Would you reproduce each line below exactly, leaving every picture out?
(Input data Opens)
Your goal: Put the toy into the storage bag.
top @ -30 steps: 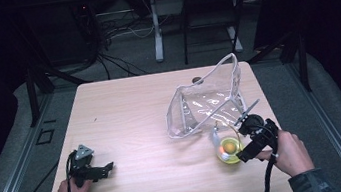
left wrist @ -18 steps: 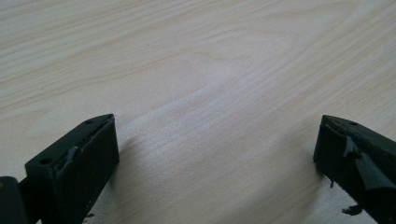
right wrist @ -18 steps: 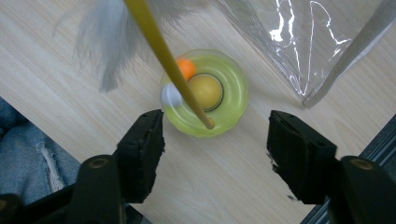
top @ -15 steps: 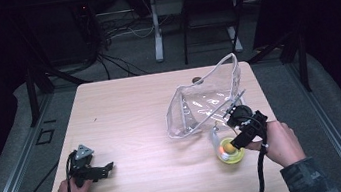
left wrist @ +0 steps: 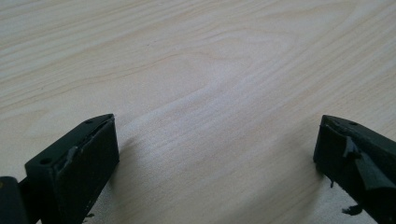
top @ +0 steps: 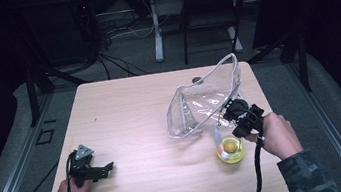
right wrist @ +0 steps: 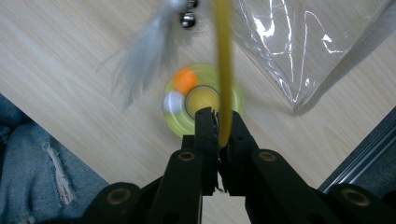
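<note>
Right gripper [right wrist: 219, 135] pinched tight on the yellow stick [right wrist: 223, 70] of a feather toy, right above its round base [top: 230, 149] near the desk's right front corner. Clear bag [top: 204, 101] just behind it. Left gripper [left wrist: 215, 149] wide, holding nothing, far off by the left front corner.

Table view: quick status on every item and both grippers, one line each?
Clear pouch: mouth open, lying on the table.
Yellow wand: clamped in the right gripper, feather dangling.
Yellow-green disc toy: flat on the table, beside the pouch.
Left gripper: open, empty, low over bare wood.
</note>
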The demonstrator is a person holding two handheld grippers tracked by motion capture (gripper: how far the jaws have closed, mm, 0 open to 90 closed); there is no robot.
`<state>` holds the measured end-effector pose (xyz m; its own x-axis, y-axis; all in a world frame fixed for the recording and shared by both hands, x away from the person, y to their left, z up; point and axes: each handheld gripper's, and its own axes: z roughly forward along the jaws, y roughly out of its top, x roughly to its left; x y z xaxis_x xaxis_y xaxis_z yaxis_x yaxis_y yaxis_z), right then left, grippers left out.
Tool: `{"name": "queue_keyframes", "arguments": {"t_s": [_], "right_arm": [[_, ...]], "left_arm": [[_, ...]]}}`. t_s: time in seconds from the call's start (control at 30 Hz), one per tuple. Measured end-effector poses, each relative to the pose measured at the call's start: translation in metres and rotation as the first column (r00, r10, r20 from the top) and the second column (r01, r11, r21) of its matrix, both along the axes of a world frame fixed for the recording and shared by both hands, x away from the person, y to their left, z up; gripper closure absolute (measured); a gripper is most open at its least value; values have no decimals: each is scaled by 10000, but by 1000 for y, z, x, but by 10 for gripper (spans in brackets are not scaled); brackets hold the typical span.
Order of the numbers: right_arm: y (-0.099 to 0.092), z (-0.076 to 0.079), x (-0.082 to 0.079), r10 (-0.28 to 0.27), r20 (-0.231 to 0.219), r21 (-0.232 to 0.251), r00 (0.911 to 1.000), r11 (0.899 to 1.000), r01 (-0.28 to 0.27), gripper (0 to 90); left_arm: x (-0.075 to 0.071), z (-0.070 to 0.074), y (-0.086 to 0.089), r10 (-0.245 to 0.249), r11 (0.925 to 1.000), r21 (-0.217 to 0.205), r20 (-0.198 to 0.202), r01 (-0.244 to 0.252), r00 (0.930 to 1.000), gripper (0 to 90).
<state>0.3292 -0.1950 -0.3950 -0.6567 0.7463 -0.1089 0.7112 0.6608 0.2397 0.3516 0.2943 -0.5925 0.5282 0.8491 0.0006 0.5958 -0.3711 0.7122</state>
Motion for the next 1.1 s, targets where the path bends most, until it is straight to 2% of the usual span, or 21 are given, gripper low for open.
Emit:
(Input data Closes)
Exercise result>
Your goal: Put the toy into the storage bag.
top @ -30 steps: 
left wrist @ -18 steps: 
right wrist @ -18 steps: 
top @ -15 steps: 
left wrist @ +0 steps: 
top @ +0 steps: 
right wrist @ +0 steps: 
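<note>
Right gripper [right wrist: 219, 135] pinched tight on the yellow stick [right wrist: 223, 70] of a feather toy, right above its round base [top: 230, 149] near the desk's right front corner. Clear bag [top: 204, 101] just behind it. Left gripper [left wrist: 215, 149] wide, holding nothing, far off by the left front corner.

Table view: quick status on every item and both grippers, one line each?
Clear pouch: mouth open, lying on the table.
Yellow wand: clamped in the right gripper, feather dangling.
Yellow-green disc toy: flat on the table, beside the pouch.
Left gripper: open, empty, low over bare wood.
</note>
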The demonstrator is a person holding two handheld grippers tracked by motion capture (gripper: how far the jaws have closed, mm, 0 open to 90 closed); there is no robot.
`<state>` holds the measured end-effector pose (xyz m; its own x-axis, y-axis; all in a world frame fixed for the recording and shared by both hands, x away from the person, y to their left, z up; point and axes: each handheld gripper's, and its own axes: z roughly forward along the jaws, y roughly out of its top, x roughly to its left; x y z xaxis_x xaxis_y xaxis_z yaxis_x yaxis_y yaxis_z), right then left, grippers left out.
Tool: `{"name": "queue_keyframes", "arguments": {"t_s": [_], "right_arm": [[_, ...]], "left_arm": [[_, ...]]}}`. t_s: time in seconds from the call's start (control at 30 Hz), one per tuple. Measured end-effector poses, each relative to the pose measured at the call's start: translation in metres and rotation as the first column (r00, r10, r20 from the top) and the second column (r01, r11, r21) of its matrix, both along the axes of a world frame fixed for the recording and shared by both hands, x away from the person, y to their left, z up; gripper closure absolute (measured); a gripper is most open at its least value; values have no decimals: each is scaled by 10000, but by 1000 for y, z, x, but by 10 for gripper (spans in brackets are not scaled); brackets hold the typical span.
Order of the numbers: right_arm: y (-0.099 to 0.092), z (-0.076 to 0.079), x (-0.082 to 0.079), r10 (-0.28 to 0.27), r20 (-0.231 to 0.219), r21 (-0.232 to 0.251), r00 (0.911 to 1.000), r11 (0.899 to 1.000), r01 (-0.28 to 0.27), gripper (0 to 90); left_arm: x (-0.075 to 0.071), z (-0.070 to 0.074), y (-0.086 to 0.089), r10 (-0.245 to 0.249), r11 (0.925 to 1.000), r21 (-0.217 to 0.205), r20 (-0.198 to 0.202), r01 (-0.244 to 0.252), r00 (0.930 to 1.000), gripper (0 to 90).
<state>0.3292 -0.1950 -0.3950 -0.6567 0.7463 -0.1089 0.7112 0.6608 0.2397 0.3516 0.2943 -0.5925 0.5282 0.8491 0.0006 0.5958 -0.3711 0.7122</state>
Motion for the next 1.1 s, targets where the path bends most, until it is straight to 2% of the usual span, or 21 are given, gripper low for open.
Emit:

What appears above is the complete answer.